=== Begin Enclosure ===

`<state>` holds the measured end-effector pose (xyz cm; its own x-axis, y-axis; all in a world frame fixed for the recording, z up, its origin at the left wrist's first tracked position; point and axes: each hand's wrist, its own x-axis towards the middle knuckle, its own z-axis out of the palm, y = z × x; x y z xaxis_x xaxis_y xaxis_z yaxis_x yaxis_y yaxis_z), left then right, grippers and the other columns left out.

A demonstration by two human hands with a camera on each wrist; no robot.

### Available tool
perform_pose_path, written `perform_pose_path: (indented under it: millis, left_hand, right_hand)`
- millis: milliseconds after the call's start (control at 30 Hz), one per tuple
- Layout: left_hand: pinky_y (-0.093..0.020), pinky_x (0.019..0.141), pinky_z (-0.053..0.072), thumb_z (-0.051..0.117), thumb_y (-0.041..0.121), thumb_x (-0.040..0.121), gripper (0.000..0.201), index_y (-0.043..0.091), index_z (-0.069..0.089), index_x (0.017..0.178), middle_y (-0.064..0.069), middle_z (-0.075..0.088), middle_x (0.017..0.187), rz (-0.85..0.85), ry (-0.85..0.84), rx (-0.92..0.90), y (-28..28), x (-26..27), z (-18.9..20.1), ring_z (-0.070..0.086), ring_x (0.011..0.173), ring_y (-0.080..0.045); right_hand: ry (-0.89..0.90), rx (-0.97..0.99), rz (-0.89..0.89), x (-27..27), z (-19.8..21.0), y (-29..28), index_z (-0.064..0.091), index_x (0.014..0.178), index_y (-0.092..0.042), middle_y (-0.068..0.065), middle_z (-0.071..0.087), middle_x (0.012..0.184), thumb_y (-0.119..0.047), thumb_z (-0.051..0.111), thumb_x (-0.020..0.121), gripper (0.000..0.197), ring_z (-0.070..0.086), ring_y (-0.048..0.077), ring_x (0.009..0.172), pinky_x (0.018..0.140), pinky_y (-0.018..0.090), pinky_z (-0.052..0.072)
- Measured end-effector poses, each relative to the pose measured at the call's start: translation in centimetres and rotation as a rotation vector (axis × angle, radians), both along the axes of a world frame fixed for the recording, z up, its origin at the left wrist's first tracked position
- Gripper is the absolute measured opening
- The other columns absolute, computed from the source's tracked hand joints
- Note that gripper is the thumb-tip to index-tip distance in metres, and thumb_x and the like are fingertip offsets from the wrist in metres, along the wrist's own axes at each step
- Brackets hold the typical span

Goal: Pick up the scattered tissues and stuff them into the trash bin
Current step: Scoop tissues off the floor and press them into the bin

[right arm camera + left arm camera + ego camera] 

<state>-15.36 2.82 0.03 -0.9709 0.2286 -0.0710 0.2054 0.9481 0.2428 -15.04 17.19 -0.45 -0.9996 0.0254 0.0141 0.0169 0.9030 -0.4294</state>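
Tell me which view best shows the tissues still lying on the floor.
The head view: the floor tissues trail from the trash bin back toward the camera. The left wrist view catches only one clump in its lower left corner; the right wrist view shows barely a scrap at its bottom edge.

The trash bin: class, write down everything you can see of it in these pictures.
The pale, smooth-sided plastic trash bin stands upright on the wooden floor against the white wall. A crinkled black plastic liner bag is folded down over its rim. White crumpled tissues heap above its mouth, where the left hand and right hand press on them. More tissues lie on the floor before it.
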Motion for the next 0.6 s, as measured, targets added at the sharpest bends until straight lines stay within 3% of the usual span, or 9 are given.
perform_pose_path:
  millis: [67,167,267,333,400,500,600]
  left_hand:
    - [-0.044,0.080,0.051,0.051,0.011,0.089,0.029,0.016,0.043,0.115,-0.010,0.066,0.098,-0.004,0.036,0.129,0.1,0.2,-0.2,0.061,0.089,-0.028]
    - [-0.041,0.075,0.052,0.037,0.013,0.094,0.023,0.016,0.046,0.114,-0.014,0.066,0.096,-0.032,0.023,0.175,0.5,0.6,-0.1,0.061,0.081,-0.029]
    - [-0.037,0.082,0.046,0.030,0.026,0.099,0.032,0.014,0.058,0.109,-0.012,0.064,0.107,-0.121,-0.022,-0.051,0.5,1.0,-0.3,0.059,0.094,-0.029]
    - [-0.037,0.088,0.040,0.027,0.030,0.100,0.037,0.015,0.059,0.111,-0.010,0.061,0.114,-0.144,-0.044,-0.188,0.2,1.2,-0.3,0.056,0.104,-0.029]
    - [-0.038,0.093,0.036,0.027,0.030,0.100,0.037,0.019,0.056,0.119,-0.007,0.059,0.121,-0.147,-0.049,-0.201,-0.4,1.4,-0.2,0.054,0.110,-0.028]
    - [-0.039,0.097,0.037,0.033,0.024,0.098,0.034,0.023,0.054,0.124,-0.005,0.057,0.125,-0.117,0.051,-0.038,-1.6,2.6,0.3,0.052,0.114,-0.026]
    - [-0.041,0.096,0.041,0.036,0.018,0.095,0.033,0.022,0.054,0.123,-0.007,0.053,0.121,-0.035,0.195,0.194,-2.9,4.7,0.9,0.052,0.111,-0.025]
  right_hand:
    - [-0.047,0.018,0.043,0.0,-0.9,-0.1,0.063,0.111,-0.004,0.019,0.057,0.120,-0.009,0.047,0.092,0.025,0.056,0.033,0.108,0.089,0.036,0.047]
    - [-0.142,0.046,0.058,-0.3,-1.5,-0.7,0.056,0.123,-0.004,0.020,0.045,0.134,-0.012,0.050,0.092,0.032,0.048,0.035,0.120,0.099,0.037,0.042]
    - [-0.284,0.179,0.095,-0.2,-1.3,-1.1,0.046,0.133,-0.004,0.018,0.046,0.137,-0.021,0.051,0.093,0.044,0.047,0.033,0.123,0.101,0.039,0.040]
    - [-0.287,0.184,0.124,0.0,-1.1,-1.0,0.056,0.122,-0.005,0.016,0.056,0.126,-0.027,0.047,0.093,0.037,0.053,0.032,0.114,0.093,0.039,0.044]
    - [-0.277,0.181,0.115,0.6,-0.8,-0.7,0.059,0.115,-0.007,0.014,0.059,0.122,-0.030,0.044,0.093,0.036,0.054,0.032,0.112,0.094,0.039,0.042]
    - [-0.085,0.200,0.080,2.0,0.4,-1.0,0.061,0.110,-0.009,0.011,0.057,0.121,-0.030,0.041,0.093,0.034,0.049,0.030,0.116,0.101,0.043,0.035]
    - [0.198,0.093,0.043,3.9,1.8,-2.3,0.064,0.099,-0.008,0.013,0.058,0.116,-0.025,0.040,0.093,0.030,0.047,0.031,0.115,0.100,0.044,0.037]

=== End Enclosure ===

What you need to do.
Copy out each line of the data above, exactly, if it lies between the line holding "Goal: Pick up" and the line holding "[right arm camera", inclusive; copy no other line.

Solution for this exercise.
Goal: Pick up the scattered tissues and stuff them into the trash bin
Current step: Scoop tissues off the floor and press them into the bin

[right arm camera + left arm camera + ego camera] 

Apart from this answer, nothing more is required.